TASK INSTRUCTIONS:
Extract all data as written.
(Beginning of MATERIAL PROVIDED)
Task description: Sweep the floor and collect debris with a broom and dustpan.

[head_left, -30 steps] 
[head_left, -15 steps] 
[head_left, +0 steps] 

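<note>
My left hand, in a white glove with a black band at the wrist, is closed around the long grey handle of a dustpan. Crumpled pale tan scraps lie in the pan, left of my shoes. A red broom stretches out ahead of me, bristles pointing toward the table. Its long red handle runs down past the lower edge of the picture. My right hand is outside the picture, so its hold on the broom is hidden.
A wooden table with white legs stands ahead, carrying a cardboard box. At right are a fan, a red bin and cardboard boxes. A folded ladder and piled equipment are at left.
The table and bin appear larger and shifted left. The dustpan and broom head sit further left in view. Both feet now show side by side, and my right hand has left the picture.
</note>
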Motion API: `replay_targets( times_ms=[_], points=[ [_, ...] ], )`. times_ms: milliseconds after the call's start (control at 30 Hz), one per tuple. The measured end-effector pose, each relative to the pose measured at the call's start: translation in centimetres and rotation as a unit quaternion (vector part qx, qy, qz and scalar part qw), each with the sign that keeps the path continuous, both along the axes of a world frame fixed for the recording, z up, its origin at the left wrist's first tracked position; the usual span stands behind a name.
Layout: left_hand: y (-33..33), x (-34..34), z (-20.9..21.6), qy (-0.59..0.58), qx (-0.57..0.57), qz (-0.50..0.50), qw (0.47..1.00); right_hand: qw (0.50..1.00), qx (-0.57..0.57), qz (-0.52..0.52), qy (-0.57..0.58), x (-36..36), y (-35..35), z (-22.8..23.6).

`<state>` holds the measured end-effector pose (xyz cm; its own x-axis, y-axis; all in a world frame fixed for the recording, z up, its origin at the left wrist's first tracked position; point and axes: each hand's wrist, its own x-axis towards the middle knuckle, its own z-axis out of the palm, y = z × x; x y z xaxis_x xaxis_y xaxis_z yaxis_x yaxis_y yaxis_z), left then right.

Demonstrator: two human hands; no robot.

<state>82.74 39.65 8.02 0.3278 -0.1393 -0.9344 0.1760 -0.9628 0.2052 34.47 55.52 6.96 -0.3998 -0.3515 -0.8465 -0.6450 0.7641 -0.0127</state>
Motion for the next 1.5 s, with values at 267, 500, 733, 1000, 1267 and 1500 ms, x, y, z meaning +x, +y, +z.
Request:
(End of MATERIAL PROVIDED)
SOLUTION TO THE EXERCISE:
Task description: Sweep the floor and collect debris with a broom and dustpan.

[head_left, -30 steps] 
[head_left, -15 steps] 
[head_left, +0 steps] 

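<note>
My left hand, in a white glove with a black band at the wrist, is closed around the long grey handle of a dustpan. Crumpled pale tan scraps lie in the pan, left of my shoes. A red broom stretches out ahead of me, bristles pointing toward the table. Its long red handle runs down past the lower edge of the picture. My right hand is outside the picture, so its hold on the broom is hidden.
A wooden table with white legs stands ahead, carrying a cardboard box. At right are a fan, a red bin and cardboard boxes. A folded ladder and piled equipment are at left.
The table and bin appear larger and shifted left. The dustpan and broom head sit further left in view. Both feet now show side by side, and my right hand has left the picture.
</note>
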Motion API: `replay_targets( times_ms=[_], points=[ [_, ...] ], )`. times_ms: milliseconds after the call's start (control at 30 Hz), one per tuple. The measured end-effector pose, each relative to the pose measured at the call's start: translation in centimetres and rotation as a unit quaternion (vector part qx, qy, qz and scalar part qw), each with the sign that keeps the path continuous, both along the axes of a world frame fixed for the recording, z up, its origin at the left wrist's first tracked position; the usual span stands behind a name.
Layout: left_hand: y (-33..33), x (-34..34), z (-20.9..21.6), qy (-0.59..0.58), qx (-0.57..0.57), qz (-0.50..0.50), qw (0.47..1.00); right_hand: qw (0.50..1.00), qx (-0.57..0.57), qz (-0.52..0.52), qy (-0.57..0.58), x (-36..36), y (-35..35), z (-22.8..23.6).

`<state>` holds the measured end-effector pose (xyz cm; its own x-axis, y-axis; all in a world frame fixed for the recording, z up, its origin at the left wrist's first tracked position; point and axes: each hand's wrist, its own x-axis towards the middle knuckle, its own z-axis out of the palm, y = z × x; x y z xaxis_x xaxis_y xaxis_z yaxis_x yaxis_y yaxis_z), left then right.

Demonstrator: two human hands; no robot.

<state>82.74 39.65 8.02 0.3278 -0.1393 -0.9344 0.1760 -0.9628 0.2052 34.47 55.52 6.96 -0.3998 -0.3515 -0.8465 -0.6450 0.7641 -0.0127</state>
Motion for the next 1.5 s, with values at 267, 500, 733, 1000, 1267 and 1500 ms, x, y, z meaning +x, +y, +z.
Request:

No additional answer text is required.